Reformationsfenster für die Marktkirche

Nachricht 19. Juni 2018

Marktkirchengemeinde diskutiert mit Künstler Markus Lüpertz und Landessuperintendentin Dr. Petra Bahr

Marktkirchenpastorin Hanna Kreisel-Liebermann (li.) und Landessuperintendentin Dr. Petra Bahr im Gespräch mit dem Künstler Markus Lüpertz in der Marktkirche Hannover (Fot: F.Gartmann).

Am Montag hat die Marktkirchengemeinde zu einem Diskussionsabend mit Landessuperintendentin Dr. Petra Bahr und dem Künstler Markus Lüpertz eingeladen, der ein "Reformationsfenster" für die Marktkirche entworfen hat. Rund 500 Gemeindemitglieder und interessierte Besucher verfolgten die Ausführungen des 77-jährigen Künstlers zu seinem Werk und brachten sich kritisch wie begeistert in die Diskussion ein. 

Sein Entwurf zeigt unter anderem eine weiße Gestalt und fünf Fliegen. Vor allem diese hätten bei den Betrachtern für Irritationen gesorgt, erläuterte Marktkirchen-Pastorin Hanna Kreisel-Liebermann. Lüpertz sagte, einer Legende zufolge habe Luther einst mit einem Tintenfass nach dem Teufel in Form einer Fliege geworfen. Das Fenster wolle Luthers Kampf gegen das Böse deuten, von dem der Mensch aus Sicht des Reformators umgeben sei.

Dafür stünden auch andere Symbole: ein Gerippe, das Tintenfass, Schriftspuren, Kreuzzeichen sowie kräftige Farben im Nacken der weißen Gestalt, die Luther darstellen soll.

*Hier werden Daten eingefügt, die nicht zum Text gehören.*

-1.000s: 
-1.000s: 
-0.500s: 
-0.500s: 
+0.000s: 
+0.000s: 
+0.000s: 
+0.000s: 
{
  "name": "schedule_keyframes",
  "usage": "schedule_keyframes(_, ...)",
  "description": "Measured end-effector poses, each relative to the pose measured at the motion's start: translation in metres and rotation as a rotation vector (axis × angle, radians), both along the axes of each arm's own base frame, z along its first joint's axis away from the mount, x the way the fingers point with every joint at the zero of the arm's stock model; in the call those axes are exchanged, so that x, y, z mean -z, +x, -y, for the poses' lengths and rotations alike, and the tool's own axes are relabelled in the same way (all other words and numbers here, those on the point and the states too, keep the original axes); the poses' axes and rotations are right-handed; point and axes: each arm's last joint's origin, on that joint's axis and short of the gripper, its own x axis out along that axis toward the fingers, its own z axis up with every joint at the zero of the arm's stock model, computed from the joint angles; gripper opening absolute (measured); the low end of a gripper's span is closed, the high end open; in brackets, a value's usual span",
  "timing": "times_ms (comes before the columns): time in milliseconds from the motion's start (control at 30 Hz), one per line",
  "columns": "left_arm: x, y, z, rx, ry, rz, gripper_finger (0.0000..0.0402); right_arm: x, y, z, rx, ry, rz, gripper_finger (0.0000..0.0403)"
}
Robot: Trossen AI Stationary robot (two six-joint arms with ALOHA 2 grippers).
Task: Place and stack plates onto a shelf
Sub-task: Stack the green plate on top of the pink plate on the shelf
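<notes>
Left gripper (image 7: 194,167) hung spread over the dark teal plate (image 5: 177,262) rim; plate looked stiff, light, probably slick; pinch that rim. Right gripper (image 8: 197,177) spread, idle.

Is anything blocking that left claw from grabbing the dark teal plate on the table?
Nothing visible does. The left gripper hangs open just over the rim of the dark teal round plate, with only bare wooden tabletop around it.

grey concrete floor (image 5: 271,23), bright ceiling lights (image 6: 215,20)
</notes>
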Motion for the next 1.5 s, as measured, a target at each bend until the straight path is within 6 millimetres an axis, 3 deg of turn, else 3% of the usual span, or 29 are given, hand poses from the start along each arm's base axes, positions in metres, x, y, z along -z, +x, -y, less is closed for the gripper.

Lüpertz, der protestantisch aufwuchs und zum Katholizismus konvertierte, sieht Luther als "kämpferische Figur", die mit der damaligen Kirchen nicht zufrieden gewesen sei. "Darüber hinaus war er ein Aufklärer, weil er die Bibel übersetzt hat."

Die evangelische Landessuperintendentin Petra Bahr sagte, das Kunstwerk wolle nicht provozieren, sondern neue Perspektiven eröffnen: "Durch das Fenster der Kirche sehen wir die Welt so, wie wir sie sonst nicht sehen." Das eigentliche Ärgernis seien nicht die Fliegen, die auf dem Entwurf zu sehen sind, sondern der Mann am Kreuz, wie er auf dem Altar zu sehen ist, führte die Regionalbischöfin aus.

Lüpertz sieht das von Altbundeskanzler Gerhard Schröder angeregte "Reformationsfenster" für die Marktkirche in Hannover als reizvolle Herausforderung: "Kirchenfenster sind für einen Künstler ein Glück. Man kann sie nicht abhängen wie in einem Museum." Wenn sie einmal eingebaut seien, blieben sie dort über Generationen. Lüpertz hatte im Frühjahr einen Entwurf für das rund 13 Meter hohe Buntglasfenster vorgelegt. Das Werk setze sich mit dem Reformator Martin Luther (1483-1546) auseinander, erläuterte der Künstler.

In den schlichten "Notfenster", die nach dem Krieg ohne Bemalung Einzug in die Marktkirche erhielten, sah Lüpertz noch viel freie Fläche für künstlerische Gestaltung. In ihrem jetztigen Zustand sei die Marktkirche zwar ein großartiges Bauwerk, aber eben in einem noch nicht fertigen Zustand. "Erst Buntfenster vollenden den Kirchenbau.", so der Künstler. 

Markus Lüpertz ist Maler, Grafiker und Bildhauer und gehört zu den bekanntesten deutschen Künstlern der Gegenwart. Er hat bereits mehrere Buntglasfenster für Kirchen entworfen, unter anderem in Köln, Lübeck und im französischen Nevers.

Altkanzler Schröder hatte angekündigt, er wolle der evangelischen Marktkirche als Ehrenbürger von Hannover das Fenster schenken. Allein die Kosten für Material, Herstellung und Einbau werden auf rund 100.000 Euro geschätzt. Zur Finanzierung will Schröder Vortragshonorare von Verbänden und Unternehmen in Deutschland weitergeben. Die meisten Fenster der spätgotischen Backsteinkirche haben bisher nur eine einfache Verglasung. Bevor das "Reformationsfenster" hergestellt und eingebaut wird, müssen Denkmalpfleger beurteilen, ob das moderne Kunstwerk in die mittelalterliche Kirche passt. Das letzte Wort hat die hannoversche Landeskirche.